B.C. earthquake-planning exercise inadequate: federal report
Federal disaster plan for dealing with West Coast tsunami lacks ... a tsunami plan: internal report
A new report gives poor grades to the federal government for its "confused" performance during an exercise last summer to test preparations for a massive earthquake off British Columbia.
The internal document faults Ottawa for bad communication and shoddy protocols — including the lack of any plan to respond to a destructive tsunami triggered by a quake.
"This effort is remarkably inadequate," said disaster-management expert Paul Kovacs, who reviewed the report after CBC News obtained it through an Access to Information request. "Most of the information known about this hazard does not appear to have been used in this exercise."
"Pacific Quake '16" was a federal component of an international effort in June 2016 to test how effectively governments could respond to a magnitude 9.0 earthquake off the southwestern coast of British Columbia and Portland, Ore.
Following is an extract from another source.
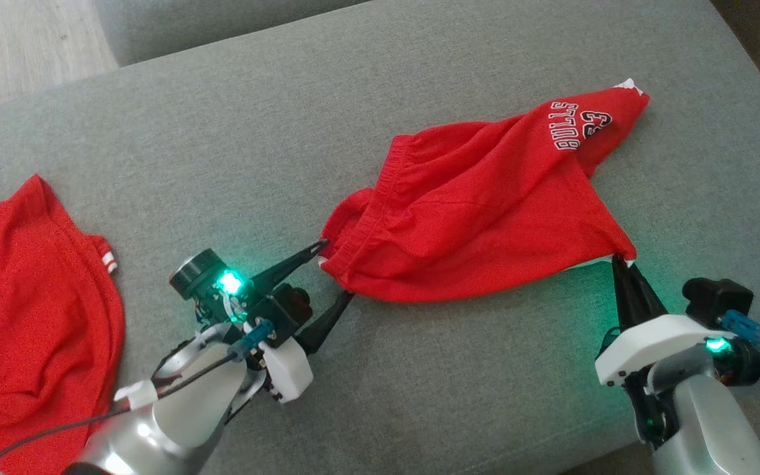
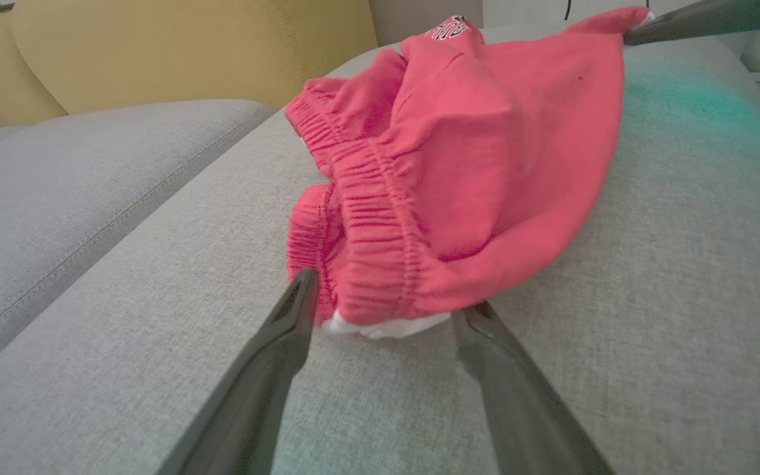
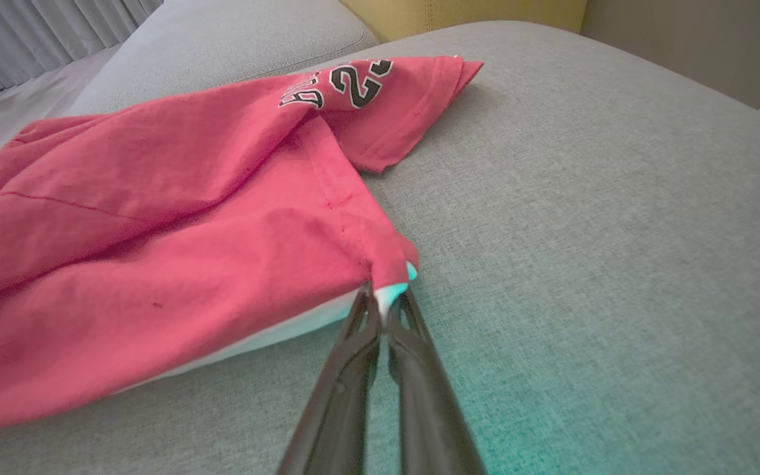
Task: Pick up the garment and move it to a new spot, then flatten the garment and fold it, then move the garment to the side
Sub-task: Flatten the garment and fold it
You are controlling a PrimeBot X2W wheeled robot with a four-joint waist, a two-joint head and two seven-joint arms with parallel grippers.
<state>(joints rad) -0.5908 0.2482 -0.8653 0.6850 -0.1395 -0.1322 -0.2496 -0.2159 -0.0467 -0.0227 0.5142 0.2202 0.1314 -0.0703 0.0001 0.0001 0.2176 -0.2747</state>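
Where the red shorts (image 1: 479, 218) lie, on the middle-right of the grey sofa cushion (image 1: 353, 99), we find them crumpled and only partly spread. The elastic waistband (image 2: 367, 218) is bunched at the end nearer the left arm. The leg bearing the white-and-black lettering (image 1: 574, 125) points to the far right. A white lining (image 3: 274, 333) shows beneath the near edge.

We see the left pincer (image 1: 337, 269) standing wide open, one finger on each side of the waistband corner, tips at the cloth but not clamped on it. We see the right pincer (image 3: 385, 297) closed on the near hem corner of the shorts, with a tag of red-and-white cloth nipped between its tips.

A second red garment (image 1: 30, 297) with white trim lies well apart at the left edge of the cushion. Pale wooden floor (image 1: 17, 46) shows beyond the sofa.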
Such powerful earthquakes are rare around the world, the last one of that magnitude hitting the region on Jan. 26, 1700.
- Why the risk of the 'Big One' in B.C. is heightened every 14 months
- Megathrust earthquake could rupture like a zipper, expert says
- U.S. earthquake planners prep for deadly 'Big One' in Pacific Northwest
The U.S. Federal Emergency Management Agency (FEMA) was lead for the exercise, and created the imaginary scenario of a morning quake on June 7, followed by strong aftershocks and a tsunami.
Vancouver, Victoria and other centres suffered damage in the mock disaster. And 60 per cent of the province's population lost all communications during the "Cascadia Rising" scenario, as the Americans dubbed it.
The British Columbia government also joined in, calling their emergency efforts Coastal Response; the Canadian Forces participated with Exercise Staunch Maple. More than 20,000 people took part on both sides of the border.
Ottawa has come under fire in the past for its poor disaster preparedness, notably a critical Senate committee report in 2008; and a report from the auditor general of Canada in 2009 that concluded Public Safety "has not exercised leadership necessary to co-ordinate emergency management activities, including critical infrastructure protection in Canada."
'Confusion' and 'delays'
Stung by the findings, Public Safety created a Federal Emergency Response Plan — but the internal document found that the plan was full of holes.
"Roles and responsibilities … are not clearly defined," says the after-action report prepared by the Government Operations Centre, an Ottawa-based emergency hot room run by Public Safety Canada.
Strategic planning was described as "ad hoc," and the process for accessing federal assistance was "not clear, which resulted in confusion, and created delays in response."
This exercise is not a rigorous evaluation- Disaster-planning expert Paul Kovacs, on an earthquake-preparedness operation last summer on the West Coast
There were repeated information logjams, and staff relied heavily on email systems — which almost certainly would be wiped out in an actual catastrophe.
The report also noted that Public Safety's plan "does not include activities related to responding to the aftermath of a tsunami," even though the Cascadia Rising scenario specifically included a tsunami hitting southwest Vancouver Island.
Didn't do the job
Kovacs, executive director of the Institute for Catastrophic Loss Reduction (ICLR) at the University of Western Ontario, commended Public Safety for undertaking the exercise.
But he said it should have been designed as a tougher test, and have included more publicly available research about the specific vulnerabilities of Canada's West Coast to earthquake damage rather than piggybacking on an American scenario.
"This exercise is not a rigorous evaluation," he said in an interview. "The plan was inadequate — it didn't do the job it was supposed to."
Kovacs said research sponsored by insurance companies has projected as much as $75 billion of damage from a major earthquake, a level of destruction not appropriately accounted for in Pacific Quake '16.
A spokesman for Public Safety Canada says the exercise has helped officials to bolster emergency planning.
"The Government of Canada has detailed plans in place to respond to a major earthquake in Canada and works continuously to further improve its readiness," Jean-Philippe Levert said in an email.
"The Government of Canada is using the lessons learned from the exercise to improve its preparedness."
Kovacs, whose non-profit institute is funded by the insurance industry, said the exercise did not include any discussion of prevention, even though disasters can be instructive for building more resilient infrastructure to withstand the next earthquake.
"There is considerable scope to prevent large losses but the report does not explore issues beyond expressing concern about clarity of responsibility for response."
"This sort of exercise should be done at least once a year," he added.
Levert said no date has been set for the federal government's next major earthquake exercise.
There have been only seven 9.0 magnitude earthquakes worldwide from 1700 to date, including the 2011 Tohoku earthquake and tsunami off Japan. Forty-metre waves devastated the coast and roared up to 10 kilometres inland, wrecking a nuclear-power facility. Almost 16,000 people died.